▶ **WHAT THIS TASK INVOLVES**:
Among the lines below, return each one that contains the word "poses".
○ ○ ○ ○ ○ ○ ○
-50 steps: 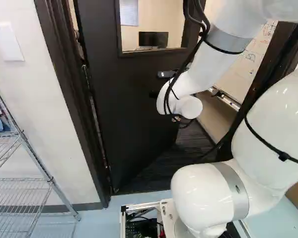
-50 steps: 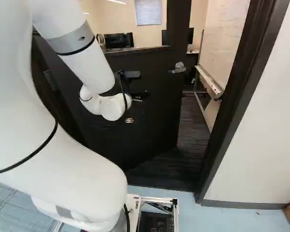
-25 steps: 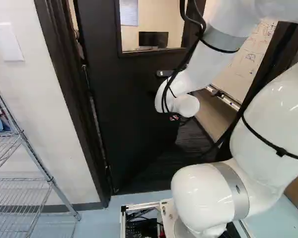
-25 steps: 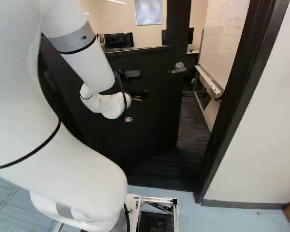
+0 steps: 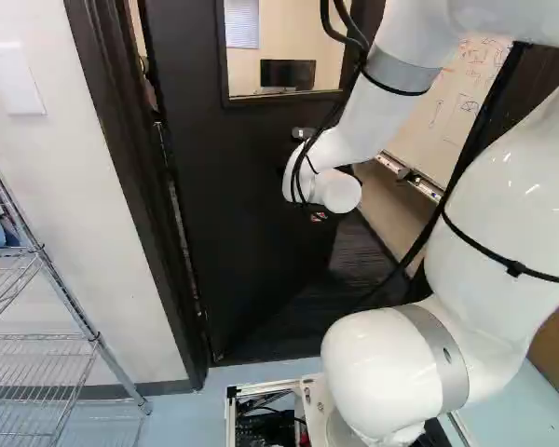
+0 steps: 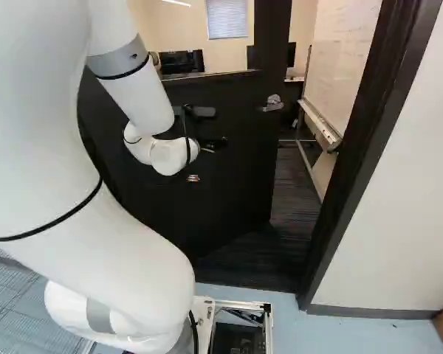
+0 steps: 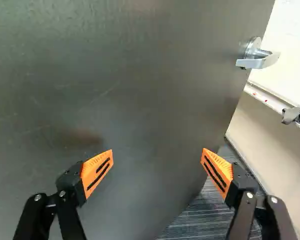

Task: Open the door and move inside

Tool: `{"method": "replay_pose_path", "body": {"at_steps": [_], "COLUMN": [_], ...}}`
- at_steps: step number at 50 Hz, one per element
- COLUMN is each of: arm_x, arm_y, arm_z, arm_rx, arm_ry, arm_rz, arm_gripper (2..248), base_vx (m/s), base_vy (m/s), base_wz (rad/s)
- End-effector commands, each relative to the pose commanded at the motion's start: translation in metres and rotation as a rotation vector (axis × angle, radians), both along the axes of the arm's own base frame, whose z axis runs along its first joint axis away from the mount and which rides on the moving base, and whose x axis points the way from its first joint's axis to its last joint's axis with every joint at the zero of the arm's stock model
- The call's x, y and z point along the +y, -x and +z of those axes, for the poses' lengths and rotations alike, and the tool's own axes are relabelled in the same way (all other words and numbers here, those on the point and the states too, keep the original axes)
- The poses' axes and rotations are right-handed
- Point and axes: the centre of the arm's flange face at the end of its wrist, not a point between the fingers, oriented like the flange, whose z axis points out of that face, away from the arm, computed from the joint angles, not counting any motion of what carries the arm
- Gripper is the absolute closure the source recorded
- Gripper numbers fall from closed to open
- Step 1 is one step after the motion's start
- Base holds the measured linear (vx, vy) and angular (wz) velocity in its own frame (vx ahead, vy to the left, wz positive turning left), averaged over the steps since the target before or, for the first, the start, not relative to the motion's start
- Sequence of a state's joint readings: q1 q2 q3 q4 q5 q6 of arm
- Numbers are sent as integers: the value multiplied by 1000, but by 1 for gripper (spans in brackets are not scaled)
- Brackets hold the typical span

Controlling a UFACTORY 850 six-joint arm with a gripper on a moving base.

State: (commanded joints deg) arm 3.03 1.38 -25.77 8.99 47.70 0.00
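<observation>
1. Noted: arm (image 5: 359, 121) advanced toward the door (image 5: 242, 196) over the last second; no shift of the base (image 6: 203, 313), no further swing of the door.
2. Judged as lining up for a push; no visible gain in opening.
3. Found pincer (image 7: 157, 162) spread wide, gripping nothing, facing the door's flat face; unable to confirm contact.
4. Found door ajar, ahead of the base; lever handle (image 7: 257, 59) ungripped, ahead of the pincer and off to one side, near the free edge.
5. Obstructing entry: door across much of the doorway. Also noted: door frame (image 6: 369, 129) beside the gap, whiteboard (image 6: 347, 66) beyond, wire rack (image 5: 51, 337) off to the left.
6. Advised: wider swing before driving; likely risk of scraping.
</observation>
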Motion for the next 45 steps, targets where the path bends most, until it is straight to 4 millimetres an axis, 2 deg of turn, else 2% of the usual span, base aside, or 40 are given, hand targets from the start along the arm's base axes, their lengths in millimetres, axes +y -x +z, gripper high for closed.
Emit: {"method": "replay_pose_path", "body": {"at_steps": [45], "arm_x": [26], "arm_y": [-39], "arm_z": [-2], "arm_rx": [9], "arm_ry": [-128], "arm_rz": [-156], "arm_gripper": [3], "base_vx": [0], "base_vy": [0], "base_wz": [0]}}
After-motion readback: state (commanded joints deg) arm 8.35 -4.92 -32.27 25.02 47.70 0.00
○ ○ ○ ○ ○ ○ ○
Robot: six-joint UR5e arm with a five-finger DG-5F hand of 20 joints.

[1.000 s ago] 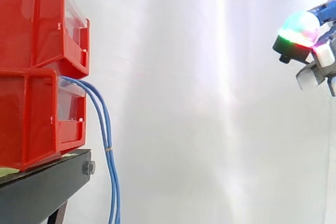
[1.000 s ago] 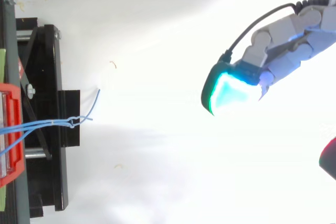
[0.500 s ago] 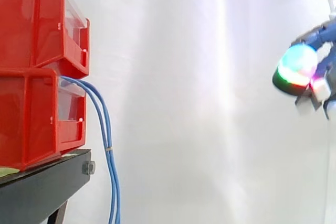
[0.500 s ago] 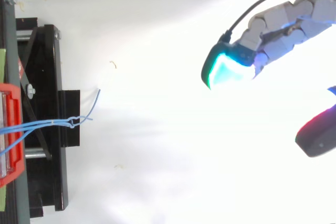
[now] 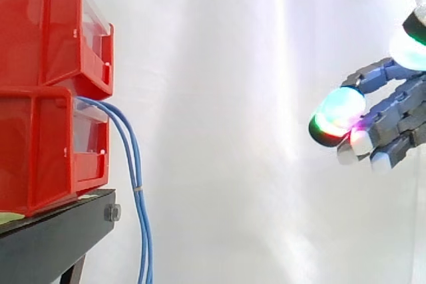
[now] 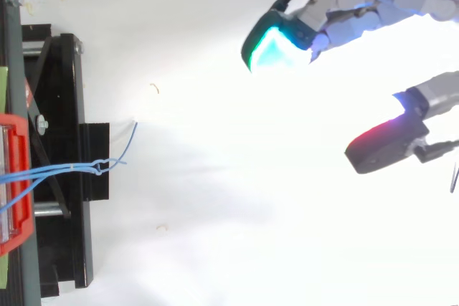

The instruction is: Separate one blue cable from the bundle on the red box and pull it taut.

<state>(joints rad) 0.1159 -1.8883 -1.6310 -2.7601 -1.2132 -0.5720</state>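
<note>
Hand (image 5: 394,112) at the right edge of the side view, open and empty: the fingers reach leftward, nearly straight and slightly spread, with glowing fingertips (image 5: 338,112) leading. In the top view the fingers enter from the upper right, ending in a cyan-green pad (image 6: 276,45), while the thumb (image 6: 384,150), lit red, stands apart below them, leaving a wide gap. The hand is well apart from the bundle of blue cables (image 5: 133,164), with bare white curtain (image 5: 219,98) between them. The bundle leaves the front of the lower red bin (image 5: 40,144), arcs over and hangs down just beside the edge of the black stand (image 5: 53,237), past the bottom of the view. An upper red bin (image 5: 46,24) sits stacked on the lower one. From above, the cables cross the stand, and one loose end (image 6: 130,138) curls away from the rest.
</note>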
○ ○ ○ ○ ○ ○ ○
▶ **RESULT FOR THIS EXERCISE**:
- The call's x, y and z point along the +y, -x and +z of those axes, for the poses' lengths and rotations alike, and the tool's own axes are relabelled in the same way (all other words and numbers here, those on the point and the states too, keep the original axes)
- The poses' axes and rotations are right-handed

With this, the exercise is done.